■ Extracted records
*** Block opens ***

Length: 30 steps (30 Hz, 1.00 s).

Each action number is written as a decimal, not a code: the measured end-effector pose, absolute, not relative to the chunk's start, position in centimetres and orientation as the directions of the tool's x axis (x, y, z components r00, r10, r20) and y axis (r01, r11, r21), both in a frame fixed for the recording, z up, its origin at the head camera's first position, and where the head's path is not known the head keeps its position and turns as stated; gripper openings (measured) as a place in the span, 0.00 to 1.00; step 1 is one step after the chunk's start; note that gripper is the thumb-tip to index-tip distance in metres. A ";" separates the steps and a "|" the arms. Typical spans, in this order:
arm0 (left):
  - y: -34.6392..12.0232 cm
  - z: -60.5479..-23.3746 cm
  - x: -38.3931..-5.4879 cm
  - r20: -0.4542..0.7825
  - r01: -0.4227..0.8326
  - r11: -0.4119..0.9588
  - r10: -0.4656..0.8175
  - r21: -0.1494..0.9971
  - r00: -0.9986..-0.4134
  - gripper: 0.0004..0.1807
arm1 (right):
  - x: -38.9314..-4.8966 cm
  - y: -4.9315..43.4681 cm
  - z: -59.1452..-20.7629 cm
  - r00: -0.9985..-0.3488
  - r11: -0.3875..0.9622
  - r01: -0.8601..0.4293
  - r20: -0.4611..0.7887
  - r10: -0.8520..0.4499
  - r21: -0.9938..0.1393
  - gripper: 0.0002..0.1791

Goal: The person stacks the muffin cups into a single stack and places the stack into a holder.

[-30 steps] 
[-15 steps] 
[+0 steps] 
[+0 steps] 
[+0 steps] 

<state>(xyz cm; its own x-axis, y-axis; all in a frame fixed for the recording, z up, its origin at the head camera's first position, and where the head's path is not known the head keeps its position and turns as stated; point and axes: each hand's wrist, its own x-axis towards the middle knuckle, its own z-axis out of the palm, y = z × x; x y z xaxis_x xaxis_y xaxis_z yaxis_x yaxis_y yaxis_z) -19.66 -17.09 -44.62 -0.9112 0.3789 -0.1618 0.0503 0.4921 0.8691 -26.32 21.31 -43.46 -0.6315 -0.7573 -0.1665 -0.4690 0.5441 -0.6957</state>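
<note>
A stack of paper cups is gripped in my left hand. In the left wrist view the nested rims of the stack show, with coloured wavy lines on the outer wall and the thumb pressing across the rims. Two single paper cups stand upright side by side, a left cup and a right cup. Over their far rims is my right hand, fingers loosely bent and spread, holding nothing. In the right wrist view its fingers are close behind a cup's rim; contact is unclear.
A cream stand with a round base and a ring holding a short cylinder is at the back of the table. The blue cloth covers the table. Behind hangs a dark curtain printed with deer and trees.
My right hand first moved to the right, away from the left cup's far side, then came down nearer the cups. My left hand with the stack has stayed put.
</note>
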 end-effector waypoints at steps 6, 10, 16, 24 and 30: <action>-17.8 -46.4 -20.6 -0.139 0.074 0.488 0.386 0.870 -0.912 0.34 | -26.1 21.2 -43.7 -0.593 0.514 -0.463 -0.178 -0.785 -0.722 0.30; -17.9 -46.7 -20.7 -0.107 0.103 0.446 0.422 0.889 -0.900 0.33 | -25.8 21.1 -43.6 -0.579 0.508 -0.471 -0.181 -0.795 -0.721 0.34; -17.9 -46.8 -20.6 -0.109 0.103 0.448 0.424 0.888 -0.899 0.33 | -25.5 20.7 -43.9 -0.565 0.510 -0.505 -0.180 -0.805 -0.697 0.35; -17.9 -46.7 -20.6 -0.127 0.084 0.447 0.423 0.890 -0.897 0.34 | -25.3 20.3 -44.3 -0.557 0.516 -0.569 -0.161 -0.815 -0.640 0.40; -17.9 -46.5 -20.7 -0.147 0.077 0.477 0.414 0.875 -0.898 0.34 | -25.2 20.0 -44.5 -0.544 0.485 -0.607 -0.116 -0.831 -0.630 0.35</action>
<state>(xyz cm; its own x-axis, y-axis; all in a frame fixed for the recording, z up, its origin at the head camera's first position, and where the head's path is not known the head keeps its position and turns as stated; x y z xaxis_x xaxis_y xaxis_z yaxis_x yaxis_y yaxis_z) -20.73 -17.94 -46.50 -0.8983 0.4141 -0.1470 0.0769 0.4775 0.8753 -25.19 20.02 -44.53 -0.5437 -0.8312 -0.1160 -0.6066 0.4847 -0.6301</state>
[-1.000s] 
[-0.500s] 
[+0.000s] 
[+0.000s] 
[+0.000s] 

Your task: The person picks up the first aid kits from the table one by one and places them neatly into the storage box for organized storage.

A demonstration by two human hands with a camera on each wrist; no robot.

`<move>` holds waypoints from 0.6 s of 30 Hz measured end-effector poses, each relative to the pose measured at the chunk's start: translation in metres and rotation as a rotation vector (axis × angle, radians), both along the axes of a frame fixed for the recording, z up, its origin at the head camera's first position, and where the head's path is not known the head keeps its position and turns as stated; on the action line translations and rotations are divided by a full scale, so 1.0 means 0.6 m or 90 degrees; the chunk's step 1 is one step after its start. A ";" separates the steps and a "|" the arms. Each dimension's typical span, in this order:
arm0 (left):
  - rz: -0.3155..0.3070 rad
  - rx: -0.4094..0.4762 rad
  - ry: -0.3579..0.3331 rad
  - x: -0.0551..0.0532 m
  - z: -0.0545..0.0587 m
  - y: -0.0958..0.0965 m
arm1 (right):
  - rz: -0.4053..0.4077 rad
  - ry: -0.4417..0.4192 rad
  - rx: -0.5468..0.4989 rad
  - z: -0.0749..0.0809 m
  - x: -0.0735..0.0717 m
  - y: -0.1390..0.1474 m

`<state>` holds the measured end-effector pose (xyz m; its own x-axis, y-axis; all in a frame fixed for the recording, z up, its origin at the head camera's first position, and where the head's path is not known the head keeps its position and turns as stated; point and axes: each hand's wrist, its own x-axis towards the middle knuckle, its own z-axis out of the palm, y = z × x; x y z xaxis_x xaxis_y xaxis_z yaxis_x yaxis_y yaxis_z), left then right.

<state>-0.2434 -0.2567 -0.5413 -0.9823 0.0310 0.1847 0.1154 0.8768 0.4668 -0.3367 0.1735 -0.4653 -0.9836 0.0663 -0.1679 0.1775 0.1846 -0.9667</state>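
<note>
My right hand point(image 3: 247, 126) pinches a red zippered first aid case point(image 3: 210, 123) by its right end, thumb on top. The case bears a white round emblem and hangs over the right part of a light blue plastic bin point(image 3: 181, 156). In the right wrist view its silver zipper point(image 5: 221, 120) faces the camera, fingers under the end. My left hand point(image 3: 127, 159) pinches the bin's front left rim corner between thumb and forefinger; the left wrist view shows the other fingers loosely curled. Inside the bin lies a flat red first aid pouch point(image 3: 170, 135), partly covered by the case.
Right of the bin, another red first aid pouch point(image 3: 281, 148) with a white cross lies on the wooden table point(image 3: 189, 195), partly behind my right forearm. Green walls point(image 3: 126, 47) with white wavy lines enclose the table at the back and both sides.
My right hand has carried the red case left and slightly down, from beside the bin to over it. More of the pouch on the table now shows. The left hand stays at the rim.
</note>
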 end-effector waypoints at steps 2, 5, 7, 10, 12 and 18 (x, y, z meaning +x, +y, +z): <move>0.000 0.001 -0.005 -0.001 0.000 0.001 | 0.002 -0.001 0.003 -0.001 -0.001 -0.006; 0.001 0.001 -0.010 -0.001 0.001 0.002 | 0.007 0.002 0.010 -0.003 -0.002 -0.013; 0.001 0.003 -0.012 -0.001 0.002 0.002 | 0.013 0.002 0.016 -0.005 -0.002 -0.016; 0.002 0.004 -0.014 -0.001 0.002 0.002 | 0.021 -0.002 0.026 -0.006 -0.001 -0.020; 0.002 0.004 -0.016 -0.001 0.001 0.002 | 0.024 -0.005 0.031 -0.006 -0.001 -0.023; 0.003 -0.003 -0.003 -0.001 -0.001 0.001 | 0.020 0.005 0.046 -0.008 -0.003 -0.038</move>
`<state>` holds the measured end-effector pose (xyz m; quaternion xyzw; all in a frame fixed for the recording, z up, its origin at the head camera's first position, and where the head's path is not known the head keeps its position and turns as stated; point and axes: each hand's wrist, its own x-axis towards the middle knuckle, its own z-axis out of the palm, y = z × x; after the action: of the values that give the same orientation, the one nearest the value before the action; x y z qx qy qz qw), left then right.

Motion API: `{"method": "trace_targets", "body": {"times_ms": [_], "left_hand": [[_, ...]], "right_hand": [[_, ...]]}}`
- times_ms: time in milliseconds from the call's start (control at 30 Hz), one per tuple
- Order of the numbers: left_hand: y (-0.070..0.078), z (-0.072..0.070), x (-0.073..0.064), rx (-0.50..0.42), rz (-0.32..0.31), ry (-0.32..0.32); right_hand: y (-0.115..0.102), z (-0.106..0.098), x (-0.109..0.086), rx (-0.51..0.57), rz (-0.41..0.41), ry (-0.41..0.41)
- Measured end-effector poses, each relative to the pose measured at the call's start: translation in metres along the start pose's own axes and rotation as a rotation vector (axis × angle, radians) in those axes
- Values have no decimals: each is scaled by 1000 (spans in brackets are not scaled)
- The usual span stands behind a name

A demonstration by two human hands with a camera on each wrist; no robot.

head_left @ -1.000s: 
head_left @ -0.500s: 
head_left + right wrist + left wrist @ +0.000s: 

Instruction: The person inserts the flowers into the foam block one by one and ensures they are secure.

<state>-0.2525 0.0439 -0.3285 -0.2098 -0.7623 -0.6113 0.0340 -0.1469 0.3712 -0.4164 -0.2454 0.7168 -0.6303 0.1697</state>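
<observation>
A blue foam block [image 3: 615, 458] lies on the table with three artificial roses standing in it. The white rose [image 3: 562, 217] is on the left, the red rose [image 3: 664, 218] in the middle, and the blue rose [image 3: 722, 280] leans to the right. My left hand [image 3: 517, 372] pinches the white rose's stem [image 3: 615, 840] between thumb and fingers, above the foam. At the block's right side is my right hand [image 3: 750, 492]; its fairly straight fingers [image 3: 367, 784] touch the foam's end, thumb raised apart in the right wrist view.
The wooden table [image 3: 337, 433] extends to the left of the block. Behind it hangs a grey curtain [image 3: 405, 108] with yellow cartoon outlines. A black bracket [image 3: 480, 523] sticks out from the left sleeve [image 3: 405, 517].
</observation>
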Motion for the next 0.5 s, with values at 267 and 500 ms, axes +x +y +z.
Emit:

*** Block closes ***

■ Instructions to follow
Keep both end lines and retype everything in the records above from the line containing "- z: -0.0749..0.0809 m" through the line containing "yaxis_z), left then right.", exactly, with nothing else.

■ Answer area
  - z: -0.0749..0.0809 m
  - x: -0.0735..0.0717 m
  - y: -0.1390..0.1474 m

`<state>` holds the measured end-effector pose (xyz m; its own x-axis, y-axis; all in a frame fixed for the recording, z up, its origin at the head camera's first position, and where the head's path is not known the head keeps its position and turns as stated; point and axes: each hand's wrist, its own x-axis towards the middle knuckle, its own z-axis out of the palm, y = z × x; x y z xaxis_x xaxis_y xaxis_z yaxis_x yaxis_y yaxis_z), left then right.

Work on the exercise is now finished.